Parenting teenagers has its ups and downs. Get advice from Mumsnetters here.

In teh next 15 minutes can someone give me a good response to..................

38 replies

lilibet · 17/01/2008 15:54

"you're my mum, you should do stuff for me, if you want me to do stuff back that's selfish"

and

"what perfect world are you living in if you expect me adn (brother) to be kind?"

From a 14 year old ds

OP posts:
southeastastra · 17/01/2008 16:12

i have a 14 year old, if he said that to me i'd lock him out and not let him in until he apologised.

lilibet · 17/01/2008 16:12

Twiglett, he empties the dishwasher, helps with the recycling and does all his own ironing plus other ad hoc duties.

I do not iron my children's clothes once they reach senior school - grin!

He gets £10 spends a month and nothing else which is far below most of his friends.

I don't feel that he is spoiled but he is really selfish at times

Am off home now and am going to print this off - thanks!

OP posts:
MoreSpamThanGlam · 17/01/2008 16:25

Wonder what made him talk to you like that? i really hope my teenager (just) doesnt do that......but will have to wait and see...

Then she will get a clip rounfd the ear and sent to bed for behaving like a rude little toddler.

chuggabopps · 17/01/2008 16:28

IMO he might be persuaded that "rights" come with responsibilities. Using examples from history such as Martin Luther King, Ghandi, Nelson Mandela- or if that is too high brow for his tastes maybe Spiderman!

monkeybrain · 17/01/2008 18:33

Last christmas my dd (then 14) said to me, during a robust exchange of views about her washing, "you've had your life mum, it's my turn now".

I think the answer is not to take the things they say too seriously. They are just testing the waters most of the time. Remember teenagers need boundaries, and if they don't test you they won't know whether or not the boundaries are really there.

Also they are supremely, fantastically selfish creatures. Have you read "Get Out Of My Life - But First Take Me And Alex Into Town" by Tony Wolf and Suzanne Franks? Lots of really wise, helpful stuff in there, especially the chapter called "What they do and why". The entire book seems to be about my dd! - they must have been following her around.

Just remember, you're the mature one, so stay cool and resist ALL temptation to sink to their level. Sticks and stones ...

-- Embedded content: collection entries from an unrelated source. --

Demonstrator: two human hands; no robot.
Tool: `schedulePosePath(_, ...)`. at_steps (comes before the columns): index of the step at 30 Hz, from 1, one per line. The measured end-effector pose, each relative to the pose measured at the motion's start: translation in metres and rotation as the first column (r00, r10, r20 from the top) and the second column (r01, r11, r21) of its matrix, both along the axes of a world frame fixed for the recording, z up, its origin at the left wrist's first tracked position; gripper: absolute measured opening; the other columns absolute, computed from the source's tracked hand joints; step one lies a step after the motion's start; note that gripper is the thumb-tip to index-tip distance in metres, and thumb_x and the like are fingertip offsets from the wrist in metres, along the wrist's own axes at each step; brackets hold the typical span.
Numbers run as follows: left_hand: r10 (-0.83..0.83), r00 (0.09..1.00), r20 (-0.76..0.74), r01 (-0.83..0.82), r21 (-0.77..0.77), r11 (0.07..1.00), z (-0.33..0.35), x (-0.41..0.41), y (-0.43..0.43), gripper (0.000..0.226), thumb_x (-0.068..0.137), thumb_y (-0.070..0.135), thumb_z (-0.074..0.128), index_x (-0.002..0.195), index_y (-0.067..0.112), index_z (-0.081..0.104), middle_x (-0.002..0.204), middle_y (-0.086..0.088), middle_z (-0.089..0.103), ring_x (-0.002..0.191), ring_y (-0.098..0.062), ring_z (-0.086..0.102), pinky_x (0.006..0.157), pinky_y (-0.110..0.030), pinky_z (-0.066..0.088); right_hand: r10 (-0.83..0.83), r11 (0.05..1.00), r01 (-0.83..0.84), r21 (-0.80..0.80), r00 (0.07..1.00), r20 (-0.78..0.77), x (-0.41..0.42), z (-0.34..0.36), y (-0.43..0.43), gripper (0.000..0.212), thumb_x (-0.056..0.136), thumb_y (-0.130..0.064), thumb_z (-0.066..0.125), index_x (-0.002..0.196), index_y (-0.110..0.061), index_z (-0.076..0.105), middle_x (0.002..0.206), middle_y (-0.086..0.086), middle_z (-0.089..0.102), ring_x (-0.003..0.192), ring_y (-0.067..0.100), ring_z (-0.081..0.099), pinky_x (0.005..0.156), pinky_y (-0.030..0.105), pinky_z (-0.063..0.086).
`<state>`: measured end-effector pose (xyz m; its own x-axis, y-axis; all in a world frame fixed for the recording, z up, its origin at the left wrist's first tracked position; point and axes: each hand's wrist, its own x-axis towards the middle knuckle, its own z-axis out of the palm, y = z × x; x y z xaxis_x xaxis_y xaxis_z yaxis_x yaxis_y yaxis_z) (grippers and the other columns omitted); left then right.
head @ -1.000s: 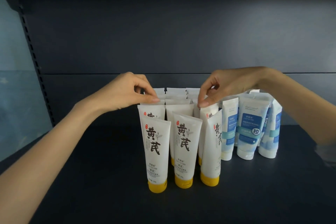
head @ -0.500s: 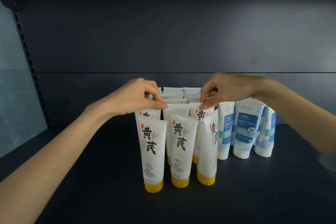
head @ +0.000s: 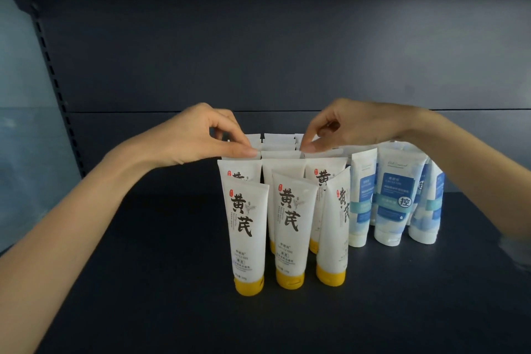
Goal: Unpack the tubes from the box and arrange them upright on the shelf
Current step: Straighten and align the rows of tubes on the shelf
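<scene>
Several white tubes with yellow caps [head: 249,231] stand cap-down in rows on the dark shelf [head: 143,282]. The front right one [head: 333,227] leans left against its neighbours. My left hand [head: 198,138] pinches the top edge of a tube in the left column, a few rows back. My right hand [head: 342,126] pinches the top edge of a tube in the right column at about the same depth. The rear tubes show only their crimped tops. No box is in view.
Several white-and-blue tubes [head: 395,195] stand upright just right of the yellow-capped group, under my right forearm. The shelf's back panel [head: 258,52] rises behind. A slotted upright [head: 54,86] runs along the left side.
Both hands have shifted slightly back along the rows, from the second-row tubes to ones deeper in. The right second-row tube now stands straighter. The view has moved a little.
</scene>
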<state>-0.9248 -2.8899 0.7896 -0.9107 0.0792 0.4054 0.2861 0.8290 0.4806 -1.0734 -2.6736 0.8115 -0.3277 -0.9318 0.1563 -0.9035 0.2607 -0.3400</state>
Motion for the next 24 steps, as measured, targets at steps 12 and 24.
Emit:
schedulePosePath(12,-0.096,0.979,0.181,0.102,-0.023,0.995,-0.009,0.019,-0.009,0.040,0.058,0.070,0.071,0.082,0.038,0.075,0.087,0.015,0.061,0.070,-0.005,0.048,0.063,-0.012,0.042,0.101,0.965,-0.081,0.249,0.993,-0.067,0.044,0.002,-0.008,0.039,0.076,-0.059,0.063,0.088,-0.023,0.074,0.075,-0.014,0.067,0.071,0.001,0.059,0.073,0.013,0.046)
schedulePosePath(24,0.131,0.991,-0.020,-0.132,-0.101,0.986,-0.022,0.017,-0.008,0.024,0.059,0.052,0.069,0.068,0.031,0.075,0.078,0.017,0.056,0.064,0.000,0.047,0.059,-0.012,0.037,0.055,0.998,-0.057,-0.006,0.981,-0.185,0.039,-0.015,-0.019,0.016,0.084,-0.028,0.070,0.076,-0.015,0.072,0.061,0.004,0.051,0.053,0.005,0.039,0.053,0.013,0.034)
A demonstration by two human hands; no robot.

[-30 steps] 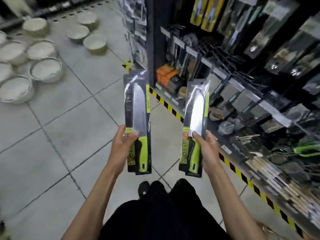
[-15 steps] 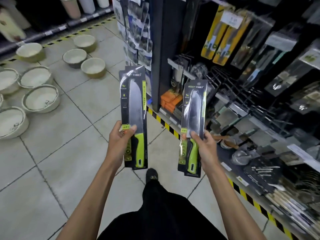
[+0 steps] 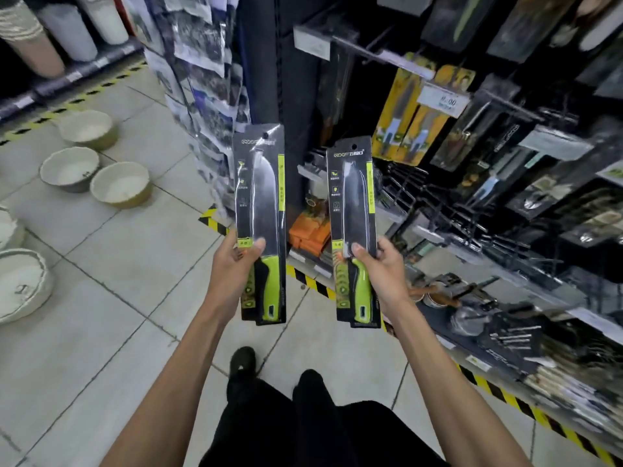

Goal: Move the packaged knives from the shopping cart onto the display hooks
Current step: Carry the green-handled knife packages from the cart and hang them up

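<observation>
Neither hung yet, the left green-handled black-carded packaged knife (image 3: 261,210) is clamped by fingers of the left hand (image 3: 232,269), the right packaged knife (image 3: 354,214) by those of the right hand (image 3: 384,273), just left of the dark hooked display rack (image 3: 499,102).

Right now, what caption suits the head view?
Left hand holds left knife, right hand holds right knife, beside display hooks.

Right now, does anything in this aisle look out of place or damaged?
Yes: several pale bowls sit loose on the floor tiles at the left, not on a shelf. The left packaged knife, gripped by the left hand, and the right packaged knife, gripped by the right hand, are upright and look intact.
</observation>
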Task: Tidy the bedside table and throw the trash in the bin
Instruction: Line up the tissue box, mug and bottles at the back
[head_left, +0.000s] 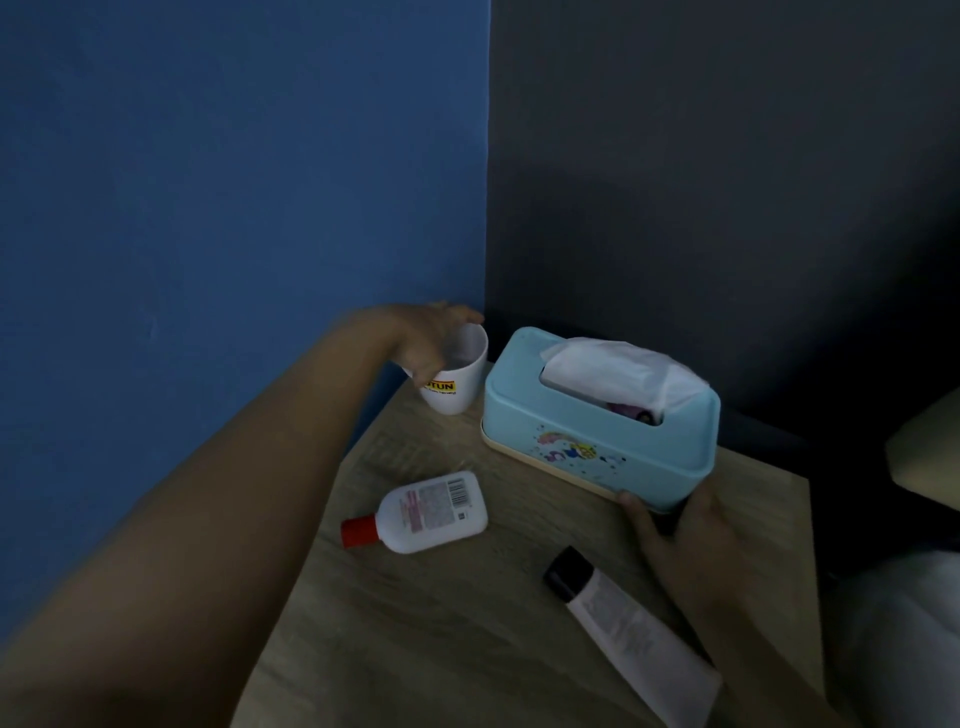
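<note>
On the wooden bedside table (467, 639) a white cup (460, 376) with a yellow label stands in the far left corner, and my left hand (431, 338) grips its rim and side. A light blue tissue box (597, 426) with a white tissue sticking out sits at the back right. My right hand (675, 535) holds its near right corner, thumb against the front face. A white bottle (431, 512) with a red cap lies on its side in the middle. A white tube (628, 634) with a black cap lies near my right forearm.
A blue wall (234, 182) rises behind the table on the left and a dark grey wall (727, 182) on the right, meeting at the corner by the cup. Pale bedding (924, 452) shows at the right edge. No bin is in view.
</note>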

Tortington · 17/01/2008 20:56

sorry i missed this.

" you scratch my back babe and i'll scratch yours - i bet my arse you will want something from me before weekends out - so be nice to mummy dear or she might forget how to drive or cook or open purse....i...am...so...old....my....memory ....fades...at how....to do ...the most...simple things...

fingerwoman · 17/01/2008 21:01

ahhh I can clearly remember saying to my mum
"you chose to have children, you should look after me"

dgeorgea · 18/01/2008 02:15

"you're my mum, you should do stuff for me, if you want me to do stuff back that's selfish"

Not witty, but the kind of reply I find effective

'I'm your parent which means I have the pleasure of guiding you to becoming an independant, happy and productive adult. Your the child and your role is to make stupid statements so I don't have to be so bloody reasonable, you were saying?'

The second part would be spoken in a slightly sinister manner. I rarely swear and when I use a 'bad' word it is a good indication she is getting close to crossing the line.

"what perfect world are you living in if you expect me adn (brother) to be kind?"

This is easy -

'The same perfect world where you expect...'

Then add in something they want to do and require permission, something they want/need you to do for the them etc. I find at this age that tends to be a great deal. Then top it off with

'so what do you think, will we both be dissapointed?'

Being prepared to follow through if they call your bluff helps.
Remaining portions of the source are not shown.